For each line in the data that includes "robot", make a copy.

§ **Data excerpts**
______

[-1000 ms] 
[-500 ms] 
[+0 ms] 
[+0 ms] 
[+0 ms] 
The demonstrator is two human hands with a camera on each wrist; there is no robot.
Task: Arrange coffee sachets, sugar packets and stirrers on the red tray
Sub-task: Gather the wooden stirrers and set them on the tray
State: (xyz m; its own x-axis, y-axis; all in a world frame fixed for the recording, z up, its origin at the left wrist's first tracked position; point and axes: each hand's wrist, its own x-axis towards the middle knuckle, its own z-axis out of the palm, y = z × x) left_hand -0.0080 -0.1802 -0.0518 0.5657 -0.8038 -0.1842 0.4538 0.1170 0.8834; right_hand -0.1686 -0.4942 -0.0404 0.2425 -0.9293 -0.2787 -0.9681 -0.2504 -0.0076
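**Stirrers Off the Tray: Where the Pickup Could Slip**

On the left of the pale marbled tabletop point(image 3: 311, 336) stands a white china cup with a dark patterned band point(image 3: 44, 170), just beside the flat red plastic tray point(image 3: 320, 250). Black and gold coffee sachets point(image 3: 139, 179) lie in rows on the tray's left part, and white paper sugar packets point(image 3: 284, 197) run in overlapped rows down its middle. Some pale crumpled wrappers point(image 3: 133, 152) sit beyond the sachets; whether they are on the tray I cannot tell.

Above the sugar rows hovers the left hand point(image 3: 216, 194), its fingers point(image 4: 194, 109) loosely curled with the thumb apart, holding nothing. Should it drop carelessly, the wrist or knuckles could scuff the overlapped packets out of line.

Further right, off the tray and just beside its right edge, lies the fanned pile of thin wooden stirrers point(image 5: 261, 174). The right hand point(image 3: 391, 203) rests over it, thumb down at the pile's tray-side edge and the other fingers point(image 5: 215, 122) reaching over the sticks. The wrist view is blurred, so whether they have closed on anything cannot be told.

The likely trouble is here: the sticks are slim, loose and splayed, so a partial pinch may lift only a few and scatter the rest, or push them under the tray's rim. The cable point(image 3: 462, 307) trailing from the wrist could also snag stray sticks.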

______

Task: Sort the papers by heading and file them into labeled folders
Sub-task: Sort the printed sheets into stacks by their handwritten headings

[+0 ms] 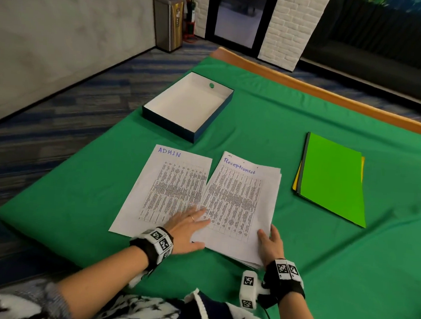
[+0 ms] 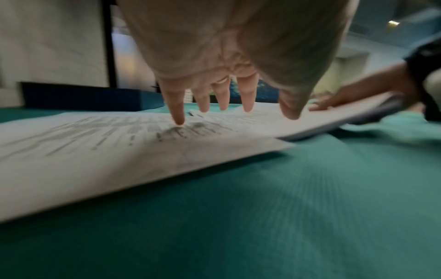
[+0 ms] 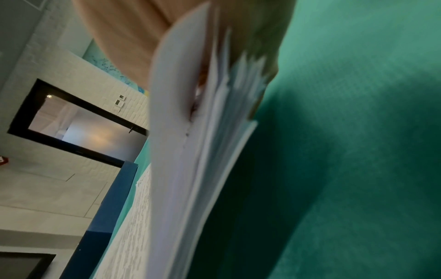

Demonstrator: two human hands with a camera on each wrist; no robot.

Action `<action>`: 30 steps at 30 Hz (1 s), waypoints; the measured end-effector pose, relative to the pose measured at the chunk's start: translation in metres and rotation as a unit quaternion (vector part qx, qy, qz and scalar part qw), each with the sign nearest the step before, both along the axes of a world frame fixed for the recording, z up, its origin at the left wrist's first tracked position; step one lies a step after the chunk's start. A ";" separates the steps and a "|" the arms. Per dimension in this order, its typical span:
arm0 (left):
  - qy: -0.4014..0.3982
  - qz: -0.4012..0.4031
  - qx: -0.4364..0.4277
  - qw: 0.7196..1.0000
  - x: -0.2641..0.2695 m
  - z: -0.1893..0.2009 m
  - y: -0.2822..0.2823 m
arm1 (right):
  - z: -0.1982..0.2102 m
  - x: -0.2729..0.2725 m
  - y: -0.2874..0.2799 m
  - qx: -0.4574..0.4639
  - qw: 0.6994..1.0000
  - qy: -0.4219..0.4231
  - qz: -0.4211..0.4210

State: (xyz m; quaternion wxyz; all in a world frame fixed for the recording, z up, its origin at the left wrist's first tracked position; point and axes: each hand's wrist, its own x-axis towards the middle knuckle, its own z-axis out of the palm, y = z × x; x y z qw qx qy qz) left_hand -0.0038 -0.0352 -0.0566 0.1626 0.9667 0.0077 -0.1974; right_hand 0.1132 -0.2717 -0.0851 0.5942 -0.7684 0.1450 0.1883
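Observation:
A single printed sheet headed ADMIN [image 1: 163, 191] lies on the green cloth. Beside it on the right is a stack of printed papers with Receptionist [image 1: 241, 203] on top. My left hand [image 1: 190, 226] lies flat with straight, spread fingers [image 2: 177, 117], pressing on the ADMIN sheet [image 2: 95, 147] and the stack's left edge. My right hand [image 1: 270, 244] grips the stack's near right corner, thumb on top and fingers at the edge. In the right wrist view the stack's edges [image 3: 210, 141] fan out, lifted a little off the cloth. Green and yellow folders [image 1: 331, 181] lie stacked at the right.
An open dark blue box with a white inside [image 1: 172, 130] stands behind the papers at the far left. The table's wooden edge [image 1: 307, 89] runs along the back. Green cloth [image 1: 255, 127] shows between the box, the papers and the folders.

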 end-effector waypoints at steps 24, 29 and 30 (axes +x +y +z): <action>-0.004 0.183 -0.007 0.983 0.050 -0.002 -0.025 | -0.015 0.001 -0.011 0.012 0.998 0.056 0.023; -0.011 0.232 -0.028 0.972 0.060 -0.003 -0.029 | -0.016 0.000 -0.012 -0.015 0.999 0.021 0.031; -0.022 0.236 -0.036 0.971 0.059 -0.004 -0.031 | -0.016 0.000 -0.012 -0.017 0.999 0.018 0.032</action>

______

§ **RESPONSE TO THE TASK**
The demonstrator is two human hands with a camera on each wrist; there is no robot.
Demonstrator: two human hands with a camera on each wrist; no robot.

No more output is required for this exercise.